🤖 AI Summary
To address weak generalization and poor cold-start performance in recommender systems—caused by redundant ID representations and unstable semantic representations—this paper proposes a joint representation learning framework for ID and semantic tokens. We introduce a novel dual-channel token modeling mechanism, theoretically and empirically revealing the hierarchical advantages of cosine similarity for embedding disentanglement and Euclidean distance for discriminative decision-making, and accordingly design a hybrid distance metric architecture. Our method employs deep neural networks to jointly optimize ID tokens and semantic tokens in an end-to-end manner.
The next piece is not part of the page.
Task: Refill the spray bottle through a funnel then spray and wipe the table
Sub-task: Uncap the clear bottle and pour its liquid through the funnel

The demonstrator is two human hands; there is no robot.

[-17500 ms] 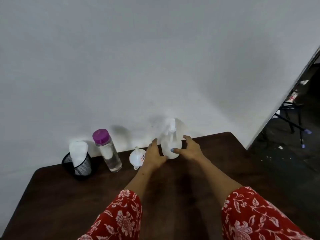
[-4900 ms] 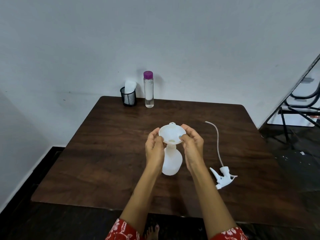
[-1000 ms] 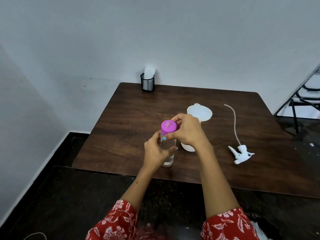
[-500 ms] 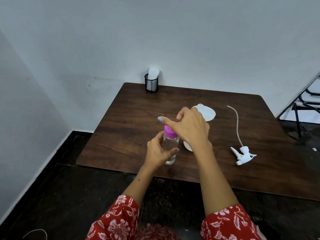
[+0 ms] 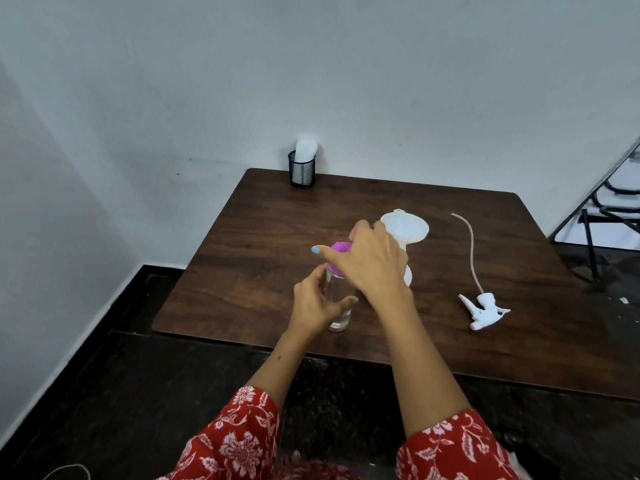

Extensive experiments on three benchmark datasets demonstrate that our approach outperforms state-of-the-art models by 6%–17% in recommendation accuracy, reduces token parameter count by over 80%, and significantly improves cold-start and long-tail item recommendation performance.
📝 Abstract
Effective recommendation is crucial for large-scale online platforms. Traditional recommendation systems primarily rely on ID tokens to uniquely identify items, which can effectively capture specific item relationships but suffer from issues such as redundancy and poor performance in cold-start scenarios. Recent approaches have explored using semantic tokens as an alternative, yet they face challenges, including item duplication and inconsistent performance gains, leaving the potential advantages of semantic tokens inadequately examined. To address these limitations, we propose a Unified Semantic and ID Representation Learning framework that leverages the complementary strengths of both token types. In our framework, ID tokens capture unique item attributes, while semantic tokens represent shared, transferable characteristics. Additionally, we analyze the role of cosine similarity and Euclidean distance in embedding search, revealing that cosine similarity is more effective in decoupling accumulated embeddings, while Euclidean distance excels in distinguishing unique items. Our framework integrates cosine similarity in earlier layers and Euclidean distance in the final layer to optimize representation learning. Experiments on three benchmark datasets show that our method significantly outperforms state-of-the-art baselines, with improvements ranging from 6% to 17% and a reduction in token size by over 80%. These results demonstrate the effectiveness of combining ID and semantic tokenization to enhance the generalization ability of recommender systems.